Nessun dubbio per la Direzione distrettuale antimafia: a Trepuzzi, San Pietro Vernotico e comuni limitrofi sarebbe stata attiva una frangia della Scu con almeno due articolazioni e due capi.
È per questa ragione che il pm Carmen Ruggiero ha impugnato il rigetto del gip, Sergio Mario Tosi, rispetto al primo capo d’accusa della richiesta di misura cautelare, ossia l’associazione di stampo mafioso.
L'accusa insiste sulla propria ricostruzione dei fatti
L’accusa invoca gli arresti, ma soprattutto insiste sulla propria ricostruzione dei fatti, che trae origine dalle dichiarazioni dei pentiti.
Si parla del blitz di martedì, quando 14 persone sono state portate in carcere dai poliziotti della Squadra mobile di Brindisi che hanno condotto indagini al confine di provincia tra Brindisi e Lecce.
Le armi: il mitragliatore israeliano
Nel corso delle indagini è stato operato il sequestro di un fucile mitragliatore israeliano di tipo Imi Uzi, con due caricatori (10 proiettili cal. 9x21, 1 proiettile calibro 9 luger e 1 proiettile calibro 7.65 parabellum) in possesso di Massimiliano Renna, che l’avrebbe custodito nell’interesse del gruppo di riferimento. Tra le armi in possesso dell’associazione risultano esserci anche una pistola Colt automatica con matricola abrasa e due caricatori, una pistola calibro 7 e una pistola calibro 38 a canna corta oltre ad altro esplosivo, tutto nascosto in luoghi sperduti per evitare che venisse scoperto nel corso delle perquisizioni.
Resta la convinzione di investigatori e Dda che i territori in questione sarebbero sottoposti al controllo di frange storiche della Sacra Corona Unita che interagirebbero tra loro nella gestione dei traffici.
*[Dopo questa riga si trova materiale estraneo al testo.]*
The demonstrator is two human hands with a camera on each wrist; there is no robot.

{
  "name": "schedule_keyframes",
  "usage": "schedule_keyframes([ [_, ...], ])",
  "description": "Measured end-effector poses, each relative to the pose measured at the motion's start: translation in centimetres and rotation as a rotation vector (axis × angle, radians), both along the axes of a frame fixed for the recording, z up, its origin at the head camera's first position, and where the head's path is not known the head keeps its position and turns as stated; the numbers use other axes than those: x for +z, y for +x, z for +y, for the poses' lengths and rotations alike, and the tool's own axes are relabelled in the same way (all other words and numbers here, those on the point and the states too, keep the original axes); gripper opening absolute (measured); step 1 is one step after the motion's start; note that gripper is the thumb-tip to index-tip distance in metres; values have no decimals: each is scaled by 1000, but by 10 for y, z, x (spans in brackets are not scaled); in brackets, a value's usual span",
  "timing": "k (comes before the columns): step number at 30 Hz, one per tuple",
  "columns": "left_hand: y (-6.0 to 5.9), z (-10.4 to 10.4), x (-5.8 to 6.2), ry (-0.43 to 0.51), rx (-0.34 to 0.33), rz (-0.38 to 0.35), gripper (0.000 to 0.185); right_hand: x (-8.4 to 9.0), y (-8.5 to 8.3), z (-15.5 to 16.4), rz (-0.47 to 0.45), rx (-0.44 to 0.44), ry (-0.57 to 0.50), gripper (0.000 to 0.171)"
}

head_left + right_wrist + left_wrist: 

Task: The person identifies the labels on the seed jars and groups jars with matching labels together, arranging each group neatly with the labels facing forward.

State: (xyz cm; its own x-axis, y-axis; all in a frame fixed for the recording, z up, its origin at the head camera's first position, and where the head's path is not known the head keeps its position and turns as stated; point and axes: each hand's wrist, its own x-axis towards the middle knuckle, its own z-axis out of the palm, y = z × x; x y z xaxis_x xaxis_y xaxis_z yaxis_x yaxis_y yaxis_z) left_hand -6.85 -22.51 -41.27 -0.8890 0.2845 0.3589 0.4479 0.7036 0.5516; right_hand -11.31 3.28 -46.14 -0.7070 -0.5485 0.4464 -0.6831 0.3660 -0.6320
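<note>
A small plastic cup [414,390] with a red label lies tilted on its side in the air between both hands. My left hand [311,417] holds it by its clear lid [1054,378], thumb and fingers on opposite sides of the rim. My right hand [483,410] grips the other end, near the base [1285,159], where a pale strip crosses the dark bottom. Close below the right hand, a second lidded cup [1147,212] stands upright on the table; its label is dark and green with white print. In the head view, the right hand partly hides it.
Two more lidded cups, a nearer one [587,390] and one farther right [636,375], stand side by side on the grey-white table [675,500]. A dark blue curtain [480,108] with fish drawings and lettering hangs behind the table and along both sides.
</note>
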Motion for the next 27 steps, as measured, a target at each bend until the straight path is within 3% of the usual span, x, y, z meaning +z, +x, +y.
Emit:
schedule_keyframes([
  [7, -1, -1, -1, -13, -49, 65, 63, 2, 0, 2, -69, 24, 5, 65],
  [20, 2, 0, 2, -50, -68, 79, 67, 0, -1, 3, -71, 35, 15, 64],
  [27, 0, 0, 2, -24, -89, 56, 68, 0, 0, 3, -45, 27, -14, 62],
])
In virtù di accordi, assunti anche in carcere, e di incarichi conferiti. Ma anche in considerazione di quanto emerge dalle intercettazioni. E cioè che parte dei proventi dell’attività di vendita di cocaina, e delle altre tipologie di sostanza, servissero a raccogliere il “punto” per il sostentamento dei detenuti. Attività tipica delle organizzazioni di stampo mafioso. Perrone, a capo dell’intera organizzazione, una volta scarcerato nel 2020, avrebbe imposto il prezzo dello stupefacente da lui rifornito in modo pressoché esclusivo. Tra i canali di approvvigionamento, quelli calabresi, fasanesi e lucani. E sarebbe intervenuto, anche attraverso i suoi “luogotenenti” a limitare e sanzionare chiunque si fosse rivolto ad altri per rifornire la piazza.